> **ACTIVITY**: Please reproduce the data below exactly, from the first line through the line containing "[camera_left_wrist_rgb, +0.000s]", and leave every later line out.

> **DATA EXTRACTS**:

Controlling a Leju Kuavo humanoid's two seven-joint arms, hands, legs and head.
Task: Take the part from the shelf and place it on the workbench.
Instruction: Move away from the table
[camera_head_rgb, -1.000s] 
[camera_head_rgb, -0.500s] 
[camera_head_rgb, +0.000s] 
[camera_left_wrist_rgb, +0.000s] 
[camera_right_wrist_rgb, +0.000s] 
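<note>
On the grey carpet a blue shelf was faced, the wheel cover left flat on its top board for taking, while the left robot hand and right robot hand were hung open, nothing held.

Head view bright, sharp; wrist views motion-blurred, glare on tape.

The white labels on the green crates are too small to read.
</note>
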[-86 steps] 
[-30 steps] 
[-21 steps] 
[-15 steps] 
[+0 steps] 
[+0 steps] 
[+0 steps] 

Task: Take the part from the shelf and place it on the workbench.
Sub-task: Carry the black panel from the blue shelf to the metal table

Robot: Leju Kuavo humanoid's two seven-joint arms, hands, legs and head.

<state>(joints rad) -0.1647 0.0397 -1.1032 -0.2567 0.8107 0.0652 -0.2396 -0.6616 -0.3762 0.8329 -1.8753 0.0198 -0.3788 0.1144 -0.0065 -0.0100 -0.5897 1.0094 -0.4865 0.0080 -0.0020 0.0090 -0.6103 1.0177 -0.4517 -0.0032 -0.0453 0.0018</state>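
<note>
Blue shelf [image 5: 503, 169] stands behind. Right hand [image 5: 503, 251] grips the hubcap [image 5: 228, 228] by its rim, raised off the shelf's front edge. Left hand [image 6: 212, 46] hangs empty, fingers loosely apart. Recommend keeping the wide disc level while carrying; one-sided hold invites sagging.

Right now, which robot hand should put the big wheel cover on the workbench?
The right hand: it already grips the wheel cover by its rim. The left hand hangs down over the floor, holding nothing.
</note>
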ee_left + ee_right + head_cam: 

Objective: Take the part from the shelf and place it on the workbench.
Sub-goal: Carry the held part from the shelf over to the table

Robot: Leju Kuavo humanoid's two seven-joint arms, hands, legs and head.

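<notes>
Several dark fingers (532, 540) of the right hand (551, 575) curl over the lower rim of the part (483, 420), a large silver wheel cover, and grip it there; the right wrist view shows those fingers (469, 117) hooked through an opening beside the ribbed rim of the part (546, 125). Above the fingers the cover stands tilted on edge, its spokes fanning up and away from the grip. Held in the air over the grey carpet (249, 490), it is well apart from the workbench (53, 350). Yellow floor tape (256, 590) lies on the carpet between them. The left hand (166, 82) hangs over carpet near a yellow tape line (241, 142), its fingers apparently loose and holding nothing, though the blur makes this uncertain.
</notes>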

> **RESPONSE BELOW**:
Controlling a Leju Kuavo humanoid's two seven-joint arms, hands, legs and head.
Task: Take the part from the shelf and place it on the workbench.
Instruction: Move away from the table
[camera_head_rgb, -1.000s] 
[camera_head_rgb, -0.500s] 
[camera_head_rgb, +0.000s] 
[camera_left_wrist_rgb, +0.000s] 

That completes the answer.